The Gospel of Luke tells a story that illustrates this well. Jesus, while traveling through the region between Galilee and Samaria, comes to a village with ten lepers. Keeping their distance, but wanting to catch Jesus’s attention, they shout out and ask for a miraculous and merciful healing. Jesus takes pity on them. He doesn’t shun them, but He doesn’t make a big fuss, either. He simply sends them on their way to show themselves to the local priest and be declared healed. It is after they leave that they realize they are indeed clean! Nine if the men continue on, grateful (we assume) and overjoyed. But one man makes the decision to turn around and thank Jesus face-to-face. He shouts and glorifies God and thanks Jesus repeatedly.
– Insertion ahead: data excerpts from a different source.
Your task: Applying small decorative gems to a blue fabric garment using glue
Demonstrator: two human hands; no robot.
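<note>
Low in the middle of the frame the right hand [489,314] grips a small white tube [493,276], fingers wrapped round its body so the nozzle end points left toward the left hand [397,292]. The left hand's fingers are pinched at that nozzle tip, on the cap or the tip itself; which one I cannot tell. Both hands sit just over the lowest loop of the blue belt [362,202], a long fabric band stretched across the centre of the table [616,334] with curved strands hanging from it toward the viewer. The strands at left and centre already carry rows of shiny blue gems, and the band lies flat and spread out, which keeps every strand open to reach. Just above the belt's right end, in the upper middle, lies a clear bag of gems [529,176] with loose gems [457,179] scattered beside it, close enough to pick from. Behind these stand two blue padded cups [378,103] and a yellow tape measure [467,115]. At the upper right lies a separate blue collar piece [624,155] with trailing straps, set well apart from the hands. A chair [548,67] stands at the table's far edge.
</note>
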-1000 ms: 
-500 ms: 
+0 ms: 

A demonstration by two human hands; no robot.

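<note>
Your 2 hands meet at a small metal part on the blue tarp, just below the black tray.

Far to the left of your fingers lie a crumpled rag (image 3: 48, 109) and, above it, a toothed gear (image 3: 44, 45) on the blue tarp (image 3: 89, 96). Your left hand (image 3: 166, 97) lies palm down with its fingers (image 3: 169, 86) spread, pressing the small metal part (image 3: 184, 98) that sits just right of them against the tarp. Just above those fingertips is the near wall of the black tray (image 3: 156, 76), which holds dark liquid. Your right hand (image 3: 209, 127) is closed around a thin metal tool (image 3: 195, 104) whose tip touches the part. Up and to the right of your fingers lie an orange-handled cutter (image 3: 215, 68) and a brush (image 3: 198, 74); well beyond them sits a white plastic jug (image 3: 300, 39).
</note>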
And he was a Samaritan–an outsider; a rogue Jew–the type of person who wouldn’t be expected to show “good manners” to a Jewish teacher. Jesus points out to His disciples that there were ten men who were healed, and only one who came back to show his gratitude. He then speaks directly to the healed man, and assures him that his faith has both healed him and saved him.

This story does not go on to tell us whether or not the ten men offered the “appropriate” thank offerings that were set up in the Laws of Moses. It does not mention whether or not these men spoke of their healing or their gratitude among their friends and neighbors. We should not assume that the nine others were ungrateful in any way. Yet Jesus calls attention to the tenth man. Not because he was more important than the others, or felt more gratitude than the others, but because he took the effort to show it in person. It didn’t cost him any money or a lot of extra time, but it made an eternal impression that was recorded for us to learn from centuries later.
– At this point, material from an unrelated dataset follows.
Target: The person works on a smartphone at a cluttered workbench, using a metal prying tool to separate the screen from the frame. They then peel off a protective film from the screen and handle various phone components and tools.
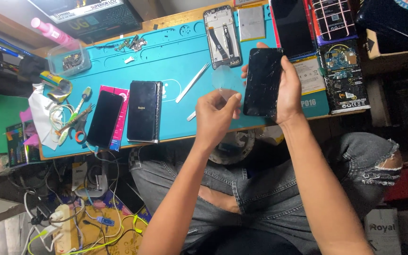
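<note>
I take the teal work mat [175, 52] on the table as my landmark. My right hand [286, 92] is above the right part of this mat, near its front edge. Its grip is closed around a black phone with a cracked screen [262, 82]; the thumb lies on the right side of the phone and the fingertips come around its left side. The phone stands almost upright in my hand, with the glass toward me.

My left hand [216, 115] is just left of the phone, over the front edge of the mat. Its grip is narrow: thumb and fingers pinch the lower edge of a thin clear film [226, 81]. The film rises from my fingers and its right edge is very near the phone; I cannot tell if they touch.

On the mat, left of my left hand, a pair of metal tweezers [192, 82] lies diagonally. More to the left a dark phone back cover [144, 111] lies flat, and next to it another black phone [105, 118] rests on a pink card [122, 115]. At the left end of the mat lie scissors with orange handles [75, 125]. At the far edge of the mat there is an opened phone frame [222, 35]. A small clear plastic box [69, 59] stands at the far left corner.
</note>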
What a small thing, to say “thank you” for a helping hand, or friendly advice, or good service. It doesn’t require a costly demonstration, or empty flattery. Just a simple, direct, and heart-felt expression of gratitude. But what a powerful gesture. One so powerful, even Jesus was moved to stop and comment on it. Think how much good we could do if we took the extra moment to say, “thank you” to someone today? Think how much we have to be thankful for!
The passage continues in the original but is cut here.